» **DESCRIPTION OF THE TASK**
The material must be repeated exactly, with every line intact.

» **DATA PROVIDED**
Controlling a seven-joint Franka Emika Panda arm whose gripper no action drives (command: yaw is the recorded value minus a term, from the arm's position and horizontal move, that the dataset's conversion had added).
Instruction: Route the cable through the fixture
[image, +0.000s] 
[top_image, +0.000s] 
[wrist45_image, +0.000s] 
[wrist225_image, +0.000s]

» **OUTPUT FOR THIS EXERCISE**
Controlling a seven-joint Franka Emika Panda arm whose gripper no action drives (command: yaw is the recorded value minus a term, from the arm's position and horizontal move, that the dataset's conversion had added).
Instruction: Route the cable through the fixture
[image, +0.000s] 
[top_image, +0.000s] 
[wrist45_image, +0.000s] 
[wrist225_image, +0.000s]

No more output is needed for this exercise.